(Reuters Health) - Since 2016, a California law has allowed terminally ill patients to obtain and use aid-in-dying medications from their doctors. But nearly two-thirds of California hospitals have policies against prescribing the drugs and forbid affiliated doctors from helping patients get them, a survey shows.
California’s End of Life Option Act (EOLOA), which became effective on June 9, 2016, allows terminally ill adults living in California to obtain and self-administer aid-in-dying drugs. The survey, which included 270 California hospitals, found that 235, or 87 percent, had a formal policy in place to address EOLOA. Overall, 106 hospitals, or 39 percent, permitted doctors to write EOLOA prescriptions, while 164, or 61 percent, forbade physicians from writing such prescriptions, researchers report in JAMA Internal Medicine.
“We had heard anecdotally and from news reports that patients were having trouble obtaining these medications,” said Cindy Cain, an assistant professor of sociology at the University of Alabama at Birmingham. “We didn’t know how many hospitals were allowing this to take place, so we did the survey. We were surprised by the results. A larger number of hospitals were opting out than we thought would.”
Hospitals were surveyed from September 2017 to March 2018. And although the law was not designed to be implemented in hospitals, “hospitals are often central to health care networks, and health system policies may cover physicians in affiliated settings, Cain and her colleagues explained.
The researchers also checked to see if there were any characteristics that might predict which hospitals would opt out of EOLOA and which had policies in place to provide the medications to terminally ill patients.

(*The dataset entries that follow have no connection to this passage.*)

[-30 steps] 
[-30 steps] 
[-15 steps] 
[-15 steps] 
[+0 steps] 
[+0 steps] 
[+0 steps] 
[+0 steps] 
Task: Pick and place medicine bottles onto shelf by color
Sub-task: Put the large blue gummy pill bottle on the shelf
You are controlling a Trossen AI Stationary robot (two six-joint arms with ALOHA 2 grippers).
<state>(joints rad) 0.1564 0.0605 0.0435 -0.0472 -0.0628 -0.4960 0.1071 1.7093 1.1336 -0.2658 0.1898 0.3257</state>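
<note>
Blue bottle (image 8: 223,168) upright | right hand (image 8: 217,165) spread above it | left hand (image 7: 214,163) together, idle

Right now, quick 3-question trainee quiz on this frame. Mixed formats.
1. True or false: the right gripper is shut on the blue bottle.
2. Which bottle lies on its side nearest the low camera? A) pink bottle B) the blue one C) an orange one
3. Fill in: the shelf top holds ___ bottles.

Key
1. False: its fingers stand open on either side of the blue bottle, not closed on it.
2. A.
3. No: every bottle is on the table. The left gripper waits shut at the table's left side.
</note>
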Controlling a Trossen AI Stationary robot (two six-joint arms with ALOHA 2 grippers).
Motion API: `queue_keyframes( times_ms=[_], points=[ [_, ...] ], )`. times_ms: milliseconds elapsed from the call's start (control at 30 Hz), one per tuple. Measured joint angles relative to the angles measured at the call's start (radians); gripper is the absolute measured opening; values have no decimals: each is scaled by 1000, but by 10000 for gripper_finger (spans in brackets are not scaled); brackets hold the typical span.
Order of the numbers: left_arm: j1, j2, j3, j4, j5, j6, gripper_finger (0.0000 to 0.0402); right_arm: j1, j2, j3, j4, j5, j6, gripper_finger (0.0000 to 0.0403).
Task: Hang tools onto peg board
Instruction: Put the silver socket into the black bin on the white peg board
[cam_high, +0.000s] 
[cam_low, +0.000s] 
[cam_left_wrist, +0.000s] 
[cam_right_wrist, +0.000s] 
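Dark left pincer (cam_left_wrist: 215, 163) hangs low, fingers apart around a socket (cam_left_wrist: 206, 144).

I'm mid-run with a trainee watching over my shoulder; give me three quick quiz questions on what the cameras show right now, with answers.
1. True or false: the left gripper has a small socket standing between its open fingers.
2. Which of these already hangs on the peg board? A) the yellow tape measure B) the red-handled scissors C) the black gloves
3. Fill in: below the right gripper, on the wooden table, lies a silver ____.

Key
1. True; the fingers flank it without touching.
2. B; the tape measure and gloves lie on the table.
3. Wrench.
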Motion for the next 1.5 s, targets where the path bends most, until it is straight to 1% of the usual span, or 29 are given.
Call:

They found that hospitals with policies permitting the EOLOA were less likely to be religiously affiliated, more likely to be nonprofit, more likely to offer palliative care and more likely to offer EOLOA training to physicians and information for patients.
Since not every doctor will be able or willing to prescribe aid-in-dying drugs, Cain suggests that California patients bring the topic up when they discuss other end-of-life issues. “Through those conversations, the end of life act can come up and then patients can get a sense of what their doctor is willing to do,” she said. “If the doctor is not willing to prescribe, then he can help figure out where the patient can go.”
The time to talk about those subjects is “when the patient is still strong and healthy enough to have the conversation,” Cain said. “So not at the very end.”
The California law hasn’t been used much, Cain said. “During 2017 a total of 374 people got the drugs and died,” she said. “That’s 13.5 per 10,000 deaths - a very small number of people.”
This is “an important paper,” said Steven Albert, a professor and chair of the department of behavioral and community health science at the graduate school of public health at the University of Pittsburgh. “If a state has legislation that allows terminally ill adults to request medication to hasten death, there needs to be a policy from each hospital on how they will respond. This is one of the first studies to address that.”
An interesting finding was that the hospitals with policies allowing aid-in-dying prescriptions tended to already have in place programs designed to help patients with terminal illnesses, Albert said. “They were more likely to have palliative care services and bereavement support for families, and a consistent approach to the end of life. Hospitals that didn’t allow it, tended to be more haphazard in their approach to end of life.”
Ultimately, few patients end up using the aid-in-dying prescriptions, Albert said. “The main focus should be to assure the patient that they can make use of the option if they need it,” he added.